Fig. 13 - Cyclohexane, a saturated hydrocarbon
Unlike other unsaturated compounds such as alkenes, benzene doesn’t like taking part in addition reactions. This is because an addition reaction uses up one of the delocalised electrons in benzene’s overlapping pi orbitals, ruining the ring of delocalisation. This takes a lot of energy. Instead, benzene often takes part in substitution reactions. These are reactions that involve swapping one atom or group of atoms for another.
The ring of delocalised electrons is an area full of lots of electrons squashed into a small space. We can say that it has a high electron density. This means that it is attractive to electrophiles. You should remember that electrophiles are electron pair acceptors, with an empty orbital and positive or partial positive charge (-phile comes from the Latin word philos, meaning ‘love’ - electrophiles really love electrons!).
If we put these two ideas together, we can conclude that aromatic compounds like benzene often take part in electrophilic substitution reactions. We’ll look at these in more depth in Reactions of Benzene. Some examples include:
In the article we mentioned above, we'll also look at reactions such as combustion. Because benzene has a high ratio of carbon to hydrogen atoms, it burns with a characteristically sooty flame.
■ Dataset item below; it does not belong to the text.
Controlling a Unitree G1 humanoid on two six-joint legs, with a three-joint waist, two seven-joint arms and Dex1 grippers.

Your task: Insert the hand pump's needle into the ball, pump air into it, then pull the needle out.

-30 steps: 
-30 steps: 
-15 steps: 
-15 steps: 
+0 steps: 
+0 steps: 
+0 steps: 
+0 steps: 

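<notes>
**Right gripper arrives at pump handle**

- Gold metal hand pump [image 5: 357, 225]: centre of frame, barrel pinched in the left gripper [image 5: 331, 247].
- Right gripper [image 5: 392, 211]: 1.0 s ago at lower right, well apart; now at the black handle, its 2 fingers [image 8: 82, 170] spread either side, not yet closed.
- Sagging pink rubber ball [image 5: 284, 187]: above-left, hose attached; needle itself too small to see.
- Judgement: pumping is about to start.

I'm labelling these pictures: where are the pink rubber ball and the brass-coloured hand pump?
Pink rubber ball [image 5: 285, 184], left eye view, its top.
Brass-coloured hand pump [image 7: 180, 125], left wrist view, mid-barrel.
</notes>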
This is one way of identifying aromatic compounds.
Aromatic compounds are also called arenes and contain a ring of delocalised pi electrons. The most common ring is benzene (C6H6).
Benzene contains six carbon atoms bonded in a hexagon shape. The bonds between each carbon atom are identical intermediates, halfway between a single and double bond in length.
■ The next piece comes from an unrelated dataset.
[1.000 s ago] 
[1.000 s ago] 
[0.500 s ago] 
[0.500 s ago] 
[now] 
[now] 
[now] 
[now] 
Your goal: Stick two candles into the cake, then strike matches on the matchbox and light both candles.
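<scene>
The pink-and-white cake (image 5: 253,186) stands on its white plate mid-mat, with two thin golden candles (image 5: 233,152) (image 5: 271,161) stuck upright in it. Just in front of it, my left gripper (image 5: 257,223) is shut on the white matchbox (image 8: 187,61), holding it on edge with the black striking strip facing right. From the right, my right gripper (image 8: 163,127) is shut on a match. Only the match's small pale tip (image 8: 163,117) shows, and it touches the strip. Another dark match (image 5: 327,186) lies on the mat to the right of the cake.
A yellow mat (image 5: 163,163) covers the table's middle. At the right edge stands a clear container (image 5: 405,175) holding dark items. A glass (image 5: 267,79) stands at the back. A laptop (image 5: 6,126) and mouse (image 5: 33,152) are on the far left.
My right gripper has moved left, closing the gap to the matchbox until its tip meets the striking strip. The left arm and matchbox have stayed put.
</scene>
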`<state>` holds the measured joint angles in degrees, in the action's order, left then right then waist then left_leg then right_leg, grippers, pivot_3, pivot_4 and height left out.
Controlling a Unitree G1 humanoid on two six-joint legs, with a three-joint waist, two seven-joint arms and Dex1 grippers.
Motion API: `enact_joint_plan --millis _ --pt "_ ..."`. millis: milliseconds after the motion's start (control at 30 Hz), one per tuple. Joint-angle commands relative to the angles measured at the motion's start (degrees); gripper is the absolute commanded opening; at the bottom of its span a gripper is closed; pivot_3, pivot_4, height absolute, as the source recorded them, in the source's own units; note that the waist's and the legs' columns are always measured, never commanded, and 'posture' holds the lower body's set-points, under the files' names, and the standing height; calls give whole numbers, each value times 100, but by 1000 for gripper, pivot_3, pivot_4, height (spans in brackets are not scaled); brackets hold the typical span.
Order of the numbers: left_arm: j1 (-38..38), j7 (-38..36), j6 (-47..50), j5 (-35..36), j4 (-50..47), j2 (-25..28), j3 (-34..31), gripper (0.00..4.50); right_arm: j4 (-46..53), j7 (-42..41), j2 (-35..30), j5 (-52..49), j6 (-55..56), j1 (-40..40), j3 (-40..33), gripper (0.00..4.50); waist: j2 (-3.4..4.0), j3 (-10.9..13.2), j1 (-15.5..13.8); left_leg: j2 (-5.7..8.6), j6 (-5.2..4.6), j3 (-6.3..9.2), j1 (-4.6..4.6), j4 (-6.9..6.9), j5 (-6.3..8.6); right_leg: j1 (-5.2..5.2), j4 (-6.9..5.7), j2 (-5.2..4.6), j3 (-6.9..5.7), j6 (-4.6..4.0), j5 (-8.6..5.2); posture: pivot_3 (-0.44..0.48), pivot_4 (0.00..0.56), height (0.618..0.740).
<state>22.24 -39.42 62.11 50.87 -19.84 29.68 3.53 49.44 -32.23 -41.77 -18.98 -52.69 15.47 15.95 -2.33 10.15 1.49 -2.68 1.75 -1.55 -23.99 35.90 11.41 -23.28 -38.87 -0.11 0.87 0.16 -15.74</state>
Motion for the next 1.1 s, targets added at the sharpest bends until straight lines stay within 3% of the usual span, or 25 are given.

Each carbon atom in benzene contains one unbonded electron which is found in a pi orbital. These orbitals overlap above and below the benzene ring to form an area of delocalisation. The electrons can move freely within this region, which is known as a ring of aromaticity.
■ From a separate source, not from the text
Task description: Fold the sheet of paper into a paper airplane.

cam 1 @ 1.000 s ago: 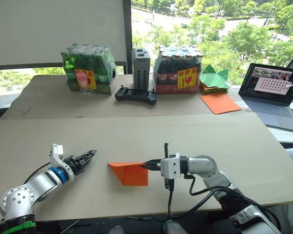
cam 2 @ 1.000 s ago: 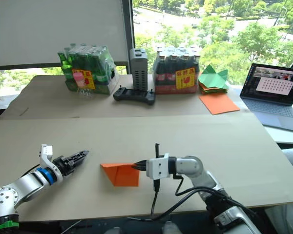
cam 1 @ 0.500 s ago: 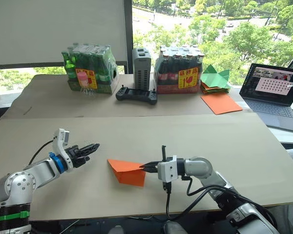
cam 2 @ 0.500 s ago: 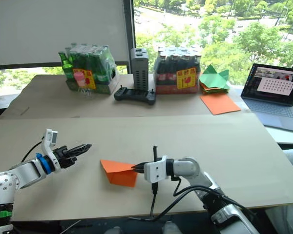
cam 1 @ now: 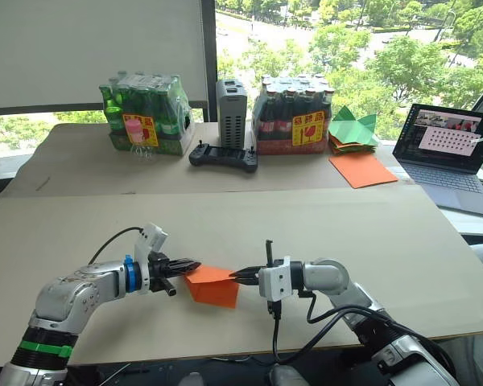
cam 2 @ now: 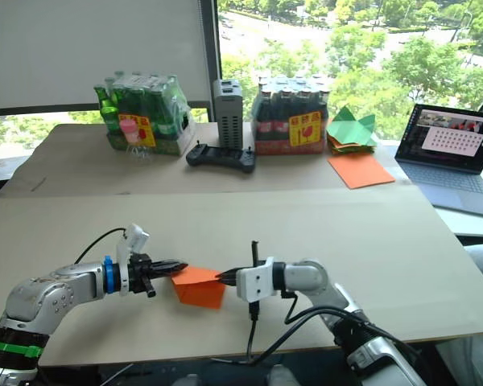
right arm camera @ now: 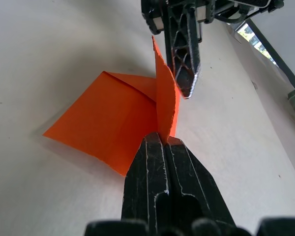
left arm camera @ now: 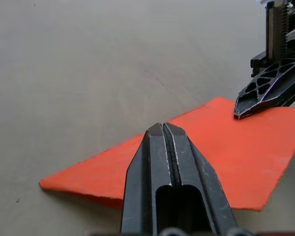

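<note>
Your broad tan cardboard-covered counter fills the middle of the head view, and along its far edge at the top stand two shrink-wrapped packs of bottles, with an open grey laptop at the right. The partly folded, creased bright orange sheet of paper lies low in the frame, just left of centre, between your two arms. Your right claw is clamped on the sheet's right-hand edge, lifting a flap upright in its wrist view, probably so that layer can be folded over. Your left claw, fingers together and holding nothing, has its tip at the sheet's left corner, likely to pin it against the counter while the flap is worked.
</note>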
Benzene is made from crude oil fractions using an aluminium oxide and platinum catalyst, under conditions of 500 °C and 20 atm.
Benzene is relatively stable and has high melting and boiling points compared to alkanes.
We name benzene derivatives using the suffix -benzene or the prefix phenyl-.
Benzene often takes part in electrophilic substitution reactions such as nitration and Friedel-Crafts acylation reactions.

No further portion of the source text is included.